The huge patent fight over the powerful gene-editing technique CRISPR may have a winner—the Broad Institute of Cambridge, Massachusetts.
On Wednesday, a U.S. Patent Office appeal board ruled in the ongoing dispute over control of patents on CRISPR. The battle was brought by the University of California, Berkeley, when it challenged a dozen patents held by the Broad Institute, which is affiliated with Harvard and MIT.
In a brief order, the patent court ruled there is “no interference in fact.” Translating the legalese: the two schools’ discoveries don’t actually overlap and the fight is off. For now.
(Read the full decision here.)
The ruling is a win for the Broad Institute, which had asked for the finding of no interference. It will be able to retain its valuable patents, which cover the use of CRISPR in human and animal cells.
In a statement, Berkeley said it “respects” the decision but still maintains that Berkeley biochemist Jennifer Doudna and European collaborator Emmanuel Charpentier were the first to invent the CRISPR system.
It was mid-2012 when Doudna and colleagues published, for the first time, a description of a simple gene-editing system able to precisely cut DNA in a test tube.
But it was Feng Zhang of the Broad Institute who published, in January of 2013, a paper that showed how to adapt the same elegant approach to work inside of plant, animal, and human cells.
That sequence of events framed the question at the center of the patent dispute: who should hold the patent rights to CRISPR’s use in plants and animals? Was it Doudna, who first created the basic gene-editing system? Or Zhang, who tweaked it to make it work in more interesting organisms and opened the door to valuable applications in human gene therapy, GM crops, and novel animals?
Back in 2014, MIT Technology Review was first to break the story of the high-stakes patent fight over CRISPR, which we dubbed “the biggest biotech discovery of the century.”
According to the text of today's decision, the judges concluded that no researcher could have been absolutely sure that Doudna's discovery would also work in "eukaryotes" or cells with a nucleus, like human ones. Therefore, they ruled, Zhang gets to keep his patents.
UC Berkeley says it will still seek approval for its own patent, currently pending, which covers the basic use of CRISPR to alter the DNA molecule.
The legal wrangling is not likely to be over any time soon. UC Berkeley is nearly certain to appeal the finding to the U.S. Court of Appeals for the Federal Circuit, a process that could take a year, says Jacob Sherkow, a professor at New York Law School. "That will probably be the conclusive statement on the case," says Sherkow. "For now, Berkeley is the loser."
The Broad's patents are likely to face continued challenges from several others, including the Rockefeller University, which claims it helped invent CRISPR but was cut out of the patents. Inventors in Korea from the company ToolGen could also end up bidding to control CRISPR based on their own early patent applications.

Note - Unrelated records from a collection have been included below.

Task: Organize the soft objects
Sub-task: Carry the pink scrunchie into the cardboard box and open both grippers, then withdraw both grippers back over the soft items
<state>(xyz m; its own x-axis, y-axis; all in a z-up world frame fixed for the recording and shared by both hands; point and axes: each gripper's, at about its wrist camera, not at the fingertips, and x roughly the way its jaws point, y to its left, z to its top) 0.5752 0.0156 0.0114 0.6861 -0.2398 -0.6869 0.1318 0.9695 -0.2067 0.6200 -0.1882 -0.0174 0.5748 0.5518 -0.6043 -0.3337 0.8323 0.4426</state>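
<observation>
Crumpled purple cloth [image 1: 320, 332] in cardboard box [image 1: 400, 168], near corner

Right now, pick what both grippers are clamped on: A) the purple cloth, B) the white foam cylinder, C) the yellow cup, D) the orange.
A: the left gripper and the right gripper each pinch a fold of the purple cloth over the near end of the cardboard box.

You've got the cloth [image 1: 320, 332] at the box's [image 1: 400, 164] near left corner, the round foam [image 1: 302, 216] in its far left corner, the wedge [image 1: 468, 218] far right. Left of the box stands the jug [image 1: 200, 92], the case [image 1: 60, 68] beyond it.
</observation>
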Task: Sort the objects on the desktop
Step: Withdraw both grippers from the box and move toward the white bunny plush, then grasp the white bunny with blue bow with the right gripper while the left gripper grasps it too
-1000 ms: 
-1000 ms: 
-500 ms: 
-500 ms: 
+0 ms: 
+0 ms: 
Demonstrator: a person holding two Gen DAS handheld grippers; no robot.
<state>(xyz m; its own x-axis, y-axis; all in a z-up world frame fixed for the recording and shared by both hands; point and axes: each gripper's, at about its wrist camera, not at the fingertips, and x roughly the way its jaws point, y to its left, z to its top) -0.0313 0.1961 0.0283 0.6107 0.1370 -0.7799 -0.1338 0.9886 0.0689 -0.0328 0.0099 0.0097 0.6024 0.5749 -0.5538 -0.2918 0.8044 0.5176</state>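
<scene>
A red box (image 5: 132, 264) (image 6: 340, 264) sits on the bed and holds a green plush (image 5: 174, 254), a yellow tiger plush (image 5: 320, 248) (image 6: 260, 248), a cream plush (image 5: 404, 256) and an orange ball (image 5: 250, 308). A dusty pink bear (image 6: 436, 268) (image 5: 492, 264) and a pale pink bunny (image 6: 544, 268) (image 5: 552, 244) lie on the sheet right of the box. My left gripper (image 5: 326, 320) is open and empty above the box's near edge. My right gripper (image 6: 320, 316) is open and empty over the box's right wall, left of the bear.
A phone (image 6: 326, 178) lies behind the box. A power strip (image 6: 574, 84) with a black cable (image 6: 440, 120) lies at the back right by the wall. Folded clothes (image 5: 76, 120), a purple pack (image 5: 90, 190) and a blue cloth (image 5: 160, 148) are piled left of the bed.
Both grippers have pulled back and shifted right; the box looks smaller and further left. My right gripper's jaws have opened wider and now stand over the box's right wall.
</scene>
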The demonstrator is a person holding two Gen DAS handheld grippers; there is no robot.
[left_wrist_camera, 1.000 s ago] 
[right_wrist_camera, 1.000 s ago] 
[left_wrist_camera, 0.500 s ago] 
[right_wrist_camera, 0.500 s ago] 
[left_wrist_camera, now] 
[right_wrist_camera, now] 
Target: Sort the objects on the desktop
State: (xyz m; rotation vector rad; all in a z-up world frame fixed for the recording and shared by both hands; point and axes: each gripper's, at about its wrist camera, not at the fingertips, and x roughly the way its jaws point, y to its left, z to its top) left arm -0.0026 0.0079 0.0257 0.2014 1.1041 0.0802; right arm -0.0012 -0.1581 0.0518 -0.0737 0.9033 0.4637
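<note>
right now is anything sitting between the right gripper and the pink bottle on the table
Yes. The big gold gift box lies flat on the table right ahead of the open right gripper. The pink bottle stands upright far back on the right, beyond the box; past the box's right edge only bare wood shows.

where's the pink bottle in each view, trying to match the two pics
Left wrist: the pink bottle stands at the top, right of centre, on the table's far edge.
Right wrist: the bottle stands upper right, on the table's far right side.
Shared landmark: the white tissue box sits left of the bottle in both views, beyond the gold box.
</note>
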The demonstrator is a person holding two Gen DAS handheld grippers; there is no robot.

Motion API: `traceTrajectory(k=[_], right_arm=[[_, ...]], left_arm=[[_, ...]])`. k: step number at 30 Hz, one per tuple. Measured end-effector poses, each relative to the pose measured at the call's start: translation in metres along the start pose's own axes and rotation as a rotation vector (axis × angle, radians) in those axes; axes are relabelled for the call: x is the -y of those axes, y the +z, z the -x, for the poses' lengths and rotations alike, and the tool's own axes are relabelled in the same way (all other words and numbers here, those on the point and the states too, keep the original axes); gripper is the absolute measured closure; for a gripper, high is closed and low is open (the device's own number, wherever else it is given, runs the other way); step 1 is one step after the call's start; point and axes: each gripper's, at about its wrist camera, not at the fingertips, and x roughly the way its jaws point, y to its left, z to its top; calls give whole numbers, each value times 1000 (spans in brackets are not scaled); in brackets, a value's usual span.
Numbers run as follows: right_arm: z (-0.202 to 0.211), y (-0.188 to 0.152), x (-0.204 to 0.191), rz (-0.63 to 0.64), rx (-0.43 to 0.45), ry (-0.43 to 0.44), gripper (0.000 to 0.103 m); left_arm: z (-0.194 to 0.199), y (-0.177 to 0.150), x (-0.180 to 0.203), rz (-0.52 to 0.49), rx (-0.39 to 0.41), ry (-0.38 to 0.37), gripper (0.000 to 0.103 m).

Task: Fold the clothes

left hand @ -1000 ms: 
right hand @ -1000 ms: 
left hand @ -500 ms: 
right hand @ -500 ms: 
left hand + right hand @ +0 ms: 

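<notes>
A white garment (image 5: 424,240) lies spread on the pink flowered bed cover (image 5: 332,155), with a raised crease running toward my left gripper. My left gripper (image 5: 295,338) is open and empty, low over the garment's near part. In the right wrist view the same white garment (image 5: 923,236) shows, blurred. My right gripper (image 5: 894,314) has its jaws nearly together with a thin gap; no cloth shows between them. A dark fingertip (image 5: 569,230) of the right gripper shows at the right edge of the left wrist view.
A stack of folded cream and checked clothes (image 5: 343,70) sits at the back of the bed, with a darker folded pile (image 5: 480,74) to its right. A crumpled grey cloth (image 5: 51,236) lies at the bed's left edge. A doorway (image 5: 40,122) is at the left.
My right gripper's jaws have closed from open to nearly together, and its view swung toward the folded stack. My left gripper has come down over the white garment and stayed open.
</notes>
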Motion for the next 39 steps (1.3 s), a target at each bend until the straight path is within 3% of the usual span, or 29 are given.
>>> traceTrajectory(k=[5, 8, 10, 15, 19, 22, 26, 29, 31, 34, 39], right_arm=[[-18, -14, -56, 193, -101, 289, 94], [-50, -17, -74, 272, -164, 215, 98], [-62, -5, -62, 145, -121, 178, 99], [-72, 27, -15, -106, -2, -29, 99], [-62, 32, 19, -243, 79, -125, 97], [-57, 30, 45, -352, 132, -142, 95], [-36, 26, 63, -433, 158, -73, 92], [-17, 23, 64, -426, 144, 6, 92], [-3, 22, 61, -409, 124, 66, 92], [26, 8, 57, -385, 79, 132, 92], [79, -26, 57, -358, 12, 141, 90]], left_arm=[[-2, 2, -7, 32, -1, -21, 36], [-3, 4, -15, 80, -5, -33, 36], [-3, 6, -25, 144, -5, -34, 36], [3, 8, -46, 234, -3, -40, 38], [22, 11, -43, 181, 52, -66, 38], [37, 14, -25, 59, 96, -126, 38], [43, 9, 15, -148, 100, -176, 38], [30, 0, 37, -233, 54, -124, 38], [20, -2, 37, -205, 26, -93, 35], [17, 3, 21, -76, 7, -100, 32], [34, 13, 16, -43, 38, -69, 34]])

The Patent Office’s decision could have big implications for industry, especially for three startup companies seeking to develop treatments using CRISPR for rare diseases.
On Wednesday, the stock price of Editas Medicine shot up by more 20 percent. That is because Editas has an exclusive license from the Broad Institute to develop multiple treatments using CRISPR and had been financing the legal fight, spending more than $11 million last year to defend Broad's patents against UC Berkeley’s legal challenge.
Editas hopes to begin testing its first CRISPR treatment, for a rare eye disease, this year.
The patent decision, however, casts a shadow over Intellia Therapeutic and CRISPR Therapeutics. Each company has raised hundreds of millions partly on a bet that Berkeley would prevail before the patent office judges. Both companies had purchased licenses to use UC Berkeley's patent applications, which have not yet been approved.
Rodger Novak, CEO of CRISPR Therapeutics, says the effort to strip Broad of its patents is not finished. "We are very confident about our position," says Novak, who released a statement outlining further legal steps. "It's disappointing that the Broad PR machine has put a lot of smoke out there."
All told, the U.S. Patent Office has issued about 50 patents connected to the CRISPR system. Of these, 14 are owned by Broad, MIT, or affiliated groups. "We believe CRISPR should continue to be available to the global scientific community to advance our understanding of the biology and treatment of human disease," the Broad Institute said in a statement.
The non-profit institution, one of the world's largest devoted to genome research, said the technology would remain free to use by academics worldwide. Companies, however, are being asked to pay for the right to employ the breakthrough gene-editing technique.
If UC Berkeley eventually wins its more basic CRISPR patent as well companies could be forced to pay fees to both institutions.